With Swan, it was a different sort of interview – with hindsight Bob had a foot out of the door, but we didn’t know that at the time. He focused on Intel keeping its fabs, outsourcing chips, and sub-licensing process technology – basically an early version of new CEO Pat Gelsinger’s IDM 2.0 strategy.
While neither of those interviews are directly CPU news, it’s worth highlighting them.

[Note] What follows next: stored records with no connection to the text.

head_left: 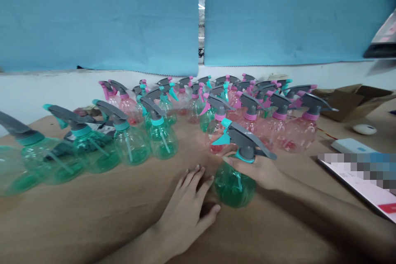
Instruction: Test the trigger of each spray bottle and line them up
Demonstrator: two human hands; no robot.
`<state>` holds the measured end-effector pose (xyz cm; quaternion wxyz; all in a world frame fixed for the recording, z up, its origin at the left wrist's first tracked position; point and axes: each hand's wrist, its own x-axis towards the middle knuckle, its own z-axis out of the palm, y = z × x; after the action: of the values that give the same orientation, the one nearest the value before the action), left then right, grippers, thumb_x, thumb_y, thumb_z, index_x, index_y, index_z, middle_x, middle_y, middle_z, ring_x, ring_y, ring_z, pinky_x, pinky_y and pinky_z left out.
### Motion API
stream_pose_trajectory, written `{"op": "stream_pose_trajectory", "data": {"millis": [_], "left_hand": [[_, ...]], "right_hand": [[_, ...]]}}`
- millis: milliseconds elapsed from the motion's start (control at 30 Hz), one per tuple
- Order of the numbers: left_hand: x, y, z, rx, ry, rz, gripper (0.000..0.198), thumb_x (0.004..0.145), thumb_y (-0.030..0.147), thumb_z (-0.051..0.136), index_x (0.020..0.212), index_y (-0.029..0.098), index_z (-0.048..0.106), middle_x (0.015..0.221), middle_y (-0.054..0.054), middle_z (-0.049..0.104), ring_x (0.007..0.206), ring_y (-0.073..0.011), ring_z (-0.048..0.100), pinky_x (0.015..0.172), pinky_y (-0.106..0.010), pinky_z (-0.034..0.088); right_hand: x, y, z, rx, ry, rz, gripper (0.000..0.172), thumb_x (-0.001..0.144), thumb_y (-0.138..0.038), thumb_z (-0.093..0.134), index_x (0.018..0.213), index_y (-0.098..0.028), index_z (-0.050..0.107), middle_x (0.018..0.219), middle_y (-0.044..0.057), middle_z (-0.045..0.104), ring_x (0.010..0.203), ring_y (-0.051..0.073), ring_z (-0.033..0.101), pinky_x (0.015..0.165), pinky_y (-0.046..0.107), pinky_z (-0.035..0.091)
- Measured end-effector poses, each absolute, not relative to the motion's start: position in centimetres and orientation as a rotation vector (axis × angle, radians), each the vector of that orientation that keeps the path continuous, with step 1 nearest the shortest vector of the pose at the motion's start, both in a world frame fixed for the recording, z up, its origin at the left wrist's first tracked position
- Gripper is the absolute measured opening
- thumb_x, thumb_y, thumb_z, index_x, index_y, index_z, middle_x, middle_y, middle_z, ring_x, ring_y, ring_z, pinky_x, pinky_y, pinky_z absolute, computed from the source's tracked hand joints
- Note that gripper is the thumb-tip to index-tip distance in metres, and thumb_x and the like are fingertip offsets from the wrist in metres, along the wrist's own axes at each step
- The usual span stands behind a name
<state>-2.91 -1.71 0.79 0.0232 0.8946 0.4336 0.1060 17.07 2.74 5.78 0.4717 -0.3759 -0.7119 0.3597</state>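
My right hand is wrapped round the neck of a green spray bottle with a grey and turquoise trigger head. The bottle is upright at the middle right; I cannot tell whether its base touches the table. My left hand lies palm down on the wooden table, fingers spread, just left of that bottle. Nothing is in it. To the left stands a row of green spray bottles with grey heads and turquoise collars. Behind my right hand are clear pinkish spray bottles with pink collars and triggers.
More spray bottles with pink or turquoise parts crowd the back of the table. At right are an open cardboard box, a white computer mouse, a white box-shaped item and a lit screen. Blue cloth hangs behind.
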Motion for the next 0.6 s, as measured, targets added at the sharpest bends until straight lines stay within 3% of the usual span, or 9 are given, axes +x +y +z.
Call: {"op": "stream_pose_trajectory", "data": {"millis": [200, 433, 600], "left_hand": [[-2.9, -1.7, 0.7, 2.777, 1.335, 0.360, 0.050, 0.085, 0.040, 0.051, 0.128, 0.017, 0.042, 0.138, -0.014, 0.036, 0.126, -0.0314, 0.030, 0.098, -0.050, 0.032], [-3.0, -1.7, 0.6, 2.785, 1.329, 0.353, 0.049, 0.086, 0.040, 0.049, 0.129, 0.017, 0.041, 0.139, -0.013, 0.035, 0.127, -0.0310, 0.029, 0.098, -0.051, 0.031], [-3.0, -1.7, 0.6, 2.782, 1.339, 0.361, 0.050, 0.086, 0.040, 0.049, 0.130, 0.017, 0.040, 0.139, -0.013, 0.034, 0.127, -0.0310, 0.029, 0.098, -0.051, 0.031]], "right_hand": [[17.2, 2.7, 5.8, -0.907, -1.726, 1.064, 0.005, 0.069, -0.022, 0.057, 0.074, -0.021, 0.056, 0.076, 0.001, 0.062, 0.077, 0.017, 0.062, 0.075, 0.034, 0.050], [16.9, 2.1, 7.0, -0.954, -1.662, 1.031, 0.016, 0.064, -0.017, 0.056, 0.079, -0.023, 0.053, 0.065, -0.004, 0.056, 0.058, 0.012, 0.054, 0.056, 0.025, 0.049], [17.0, 2.3, 6.9, -0.972, -1.693, 1.021, 0.014, 0.065, -0.020, 0.055, 0.079, -0.023, 0.055, 0.069, -0.002, 0.060, 0.064, 0.014, 0.060, 0.062, 0.028, 0.051]]}}
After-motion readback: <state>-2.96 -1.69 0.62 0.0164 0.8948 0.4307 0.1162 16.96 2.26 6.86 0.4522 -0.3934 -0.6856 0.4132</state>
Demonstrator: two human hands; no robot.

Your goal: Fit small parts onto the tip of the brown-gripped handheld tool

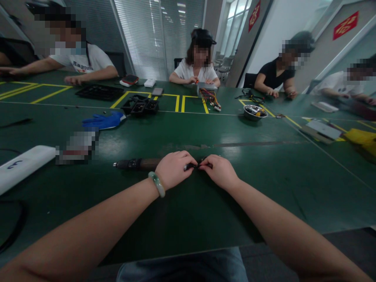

2021 Q1: January through March
Sitting here at the end of 2021, with Intel’s 12th Generation sitting on my desk, it’s hard to believe that 12 months ago, Intel was still serving us their 10th Generation platform. The first CPU review out of the gate in the New Year was our review of Intel’s Core i9-10850K. This was a 10-core Comet Lake processor, built on the Skylake++++ platform, that Intel created because its Core i9-11900K was too high a frequency to bin enough hardware to provide the number of units demanded by the ecosystem (or at least that’s the common theory). The 10850K was similar to the 10900K but slightly lower frequency, for around the same power, and slightly cheaper. It became the preferred Intel CPU for a while, just because it was more widely available and Intel could make more of them. It still trailed behind AMD’s latest, but both were hard to acquire.
On the mobile side, we reviewed AMD’s Ryzen 9 5980HS. This is the flagship 35 W eight-core processor for the current generation of AMD’s thin-and-light but gaming-focused notebooks. We tested the ROG Flow X13, a 13-inch design paired with a GTX 1650 discrete graphics inside with a 3840x2400 display at 120 Hz and the premium of everything for that class of device. One of the criticisms of AMD’s mobile platform to this point was the lack of premium experiences for thin-and-light but powerful designs, and this sort of design was a strong design win for AMD. The question later down the line is if/when AMD could pair its own mobile CPUs to its own mobile GPUs.
As we crossed from February to March, more AMD news came virtue of the Threadripper Pro 3000 family, with up to Zen 2 cores coming to the workstation market. While it launched in mid-2020, Lenovo had the exclusive, and it was around this time they finally made it on shelves for everyone to use. We tested the Lenovo hardware with the big 64-core 3995WX, but more end-user hardware for the 32-core and 24-core parts. TR Pro offered the performance of Threadripper, but full 128 lanes of PCIe, eight lanes of memory, and ECC support.
Also in February, Pat Gelsinger became Intel's CEO. He quickly hosted in March an event that outlined Intel's future.
Deeper into March, and Intel launches its new 11th Generation Rocket Lake processors. These were interesting parts for the industry, as Intel had retrofitted its 10nm processor cores for its latest generation 14nm, as the latter at the time was offering better frequency characteristics for a high-end platform. The response was lukewarm, given these processors were themselves quite power-hungry, and it was clear that in order to be competitive, Intel had pushed the frequency and power so far outside the optimization point it resulted in strong thermals. The introduction of AVX-512 to the platform, a technology that requires lots of power, did not help the situation. Not only this, but Intel was still behind AMD’s latest generation in performance.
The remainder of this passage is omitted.